[Exercise objective]
Reproduce word for word the lines between those holding "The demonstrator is" and "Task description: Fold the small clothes", inclusive, and nothing else from the data below.

[Records provided]

---

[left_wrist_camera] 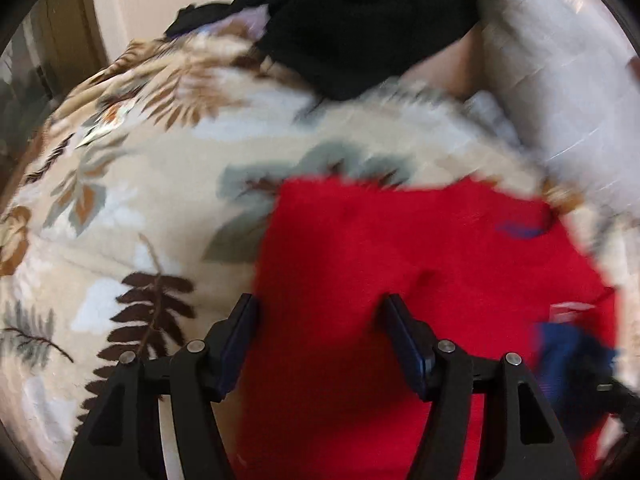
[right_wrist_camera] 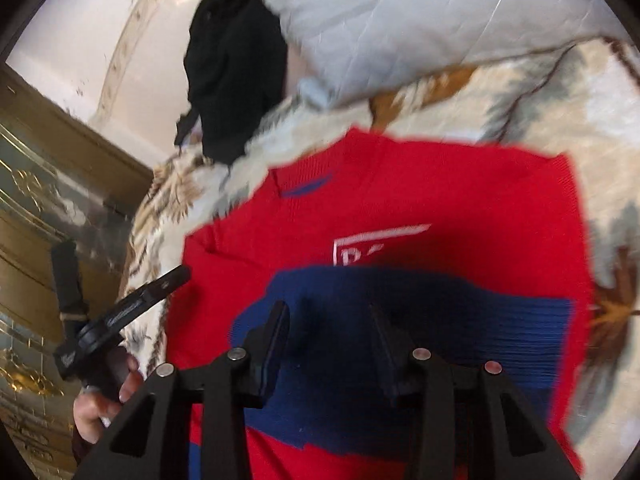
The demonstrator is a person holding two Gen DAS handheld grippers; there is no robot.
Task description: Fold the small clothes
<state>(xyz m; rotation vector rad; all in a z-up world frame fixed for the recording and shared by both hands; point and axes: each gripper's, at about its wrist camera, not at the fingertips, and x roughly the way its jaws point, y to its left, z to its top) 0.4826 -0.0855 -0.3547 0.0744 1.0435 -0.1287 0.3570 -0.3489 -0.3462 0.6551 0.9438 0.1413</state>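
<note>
**Folding the red sweater: the bottom edge is coming up**

We have the red sweater [right_wrist_camera: 400, 200] spread flat on the leaf-print blanket [left_wrist_camera: 120, 200], and we place everything else from it. Its navy hem band [right_wrist_camera: 400, 320] is lifted and doubled over the lower chest, just under the white logo [right_wrist_camera: 376, 244], so we judge we are in the fold that brings the bottom toward the collar.

Our right gripper [right_wrist_camera: 328, 332] sits over that navy band with the fabric bunched between its fingers; the jaws stand partly apart, and the blur keeps us from telling whether the pads actually pinch the cloth. Our left gripper [left_wrist_camera: 320, 320] hangs above the sweater's left side with its jaws wide apart and nothing between them.

A black garment [left_wrist_camera: 360, 20] lies beyond the sweater's top edge, against a pale quilted pillow [right_wrist_camera: 400, 20].

Next, we think, the left gripper must come down on the hem's other corner and close, so both corners travel toward the collar together and the fold lands square.
</note>
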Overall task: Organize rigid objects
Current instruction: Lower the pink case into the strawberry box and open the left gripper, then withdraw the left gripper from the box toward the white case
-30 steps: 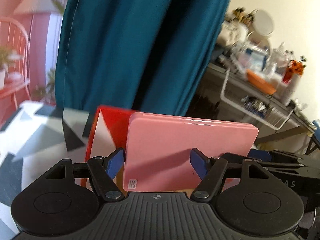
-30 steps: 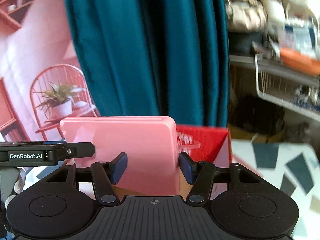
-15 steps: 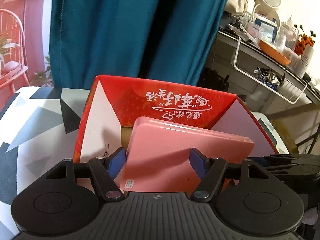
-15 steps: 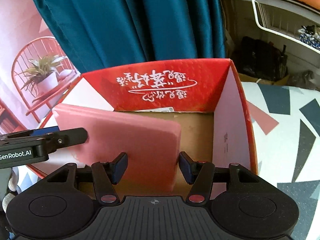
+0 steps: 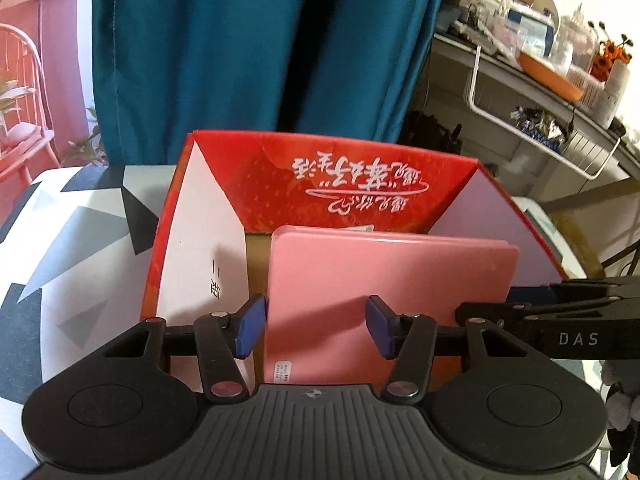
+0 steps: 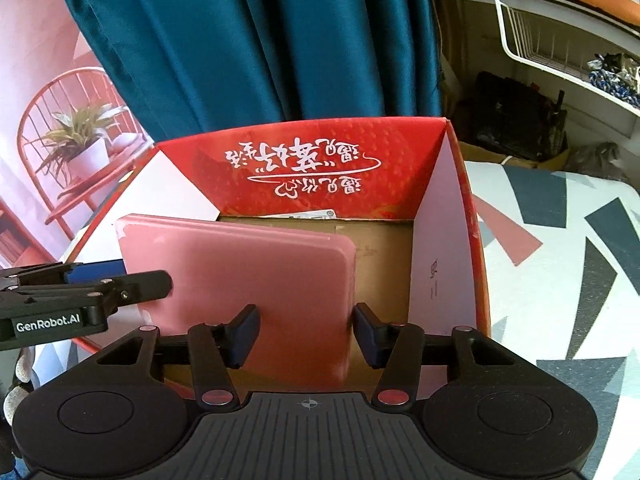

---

[Completed task]
The demonstrator is a person holding two Gen DAS handheld grippers; there is no robot.
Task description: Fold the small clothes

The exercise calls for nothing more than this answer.